- _PROMPT_: Across the entries below, tally every line that holds the word "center". Give only the tally.

[Data records]
++++++
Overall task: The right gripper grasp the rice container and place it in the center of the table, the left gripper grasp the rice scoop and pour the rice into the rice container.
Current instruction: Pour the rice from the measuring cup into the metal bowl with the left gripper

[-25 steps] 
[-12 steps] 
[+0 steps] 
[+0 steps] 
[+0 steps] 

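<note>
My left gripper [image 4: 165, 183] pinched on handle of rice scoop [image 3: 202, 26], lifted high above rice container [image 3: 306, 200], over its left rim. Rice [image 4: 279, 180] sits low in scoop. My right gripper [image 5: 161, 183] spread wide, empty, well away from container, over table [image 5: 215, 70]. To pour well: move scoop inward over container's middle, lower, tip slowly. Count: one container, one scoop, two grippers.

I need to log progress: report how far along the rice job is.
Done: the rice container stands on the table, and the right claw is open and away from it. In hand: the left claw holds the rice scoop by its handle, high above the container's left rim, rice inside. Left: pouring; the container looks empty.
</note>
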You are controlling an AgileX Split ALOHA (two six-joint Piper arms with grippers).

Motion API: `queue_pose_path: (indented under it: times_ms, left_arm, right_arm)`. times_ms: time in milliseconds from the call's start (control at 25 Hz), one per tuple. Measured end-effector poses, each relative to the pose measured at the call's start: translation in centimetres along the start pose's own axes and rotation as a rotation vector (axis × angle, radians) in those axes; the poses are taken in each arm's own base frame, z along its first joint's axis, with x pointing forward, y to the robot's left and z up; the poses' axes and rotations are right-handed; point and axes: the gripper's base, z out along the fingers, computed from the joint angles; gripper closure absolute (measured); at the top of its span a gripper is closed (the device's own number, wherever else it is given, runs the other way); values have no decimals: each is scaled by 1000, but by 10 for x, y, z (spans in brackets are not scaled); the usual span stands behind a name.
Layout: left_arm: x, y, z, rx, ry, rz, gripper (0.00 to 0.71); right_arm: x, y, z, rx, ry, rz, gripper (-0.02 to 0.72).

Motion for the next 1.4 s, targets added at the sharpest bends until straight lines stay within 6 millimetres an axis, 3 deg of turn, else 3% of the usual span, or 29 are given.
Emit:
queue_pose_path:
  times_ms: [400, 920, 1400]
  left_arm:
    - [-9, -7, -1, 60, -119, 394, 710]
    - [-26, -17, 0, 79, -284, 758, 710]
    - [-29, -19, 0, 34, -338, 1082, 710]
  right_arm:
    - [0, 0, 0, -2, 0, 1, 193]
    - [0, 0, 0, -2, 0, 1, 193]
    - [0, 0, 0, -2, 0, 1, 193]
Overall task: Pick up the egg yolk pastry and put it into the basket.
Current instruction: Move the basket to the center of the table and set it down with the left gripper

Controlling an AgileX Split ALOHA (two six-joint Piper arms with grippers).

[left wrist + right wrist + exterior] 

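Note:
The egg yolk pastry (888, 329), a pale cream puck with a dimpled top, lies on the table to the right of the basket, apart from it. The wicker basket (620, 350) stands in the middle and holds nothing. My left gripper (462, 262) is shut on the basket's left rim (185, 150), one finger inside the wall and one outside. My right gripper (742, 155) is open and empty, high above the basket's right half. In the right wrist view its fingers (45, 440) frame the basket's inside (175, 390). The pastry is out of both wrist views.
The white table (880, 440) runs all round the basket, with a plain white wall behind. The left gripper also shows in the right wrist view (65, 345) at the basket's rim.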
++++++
- _ANSWER SPACE_: 2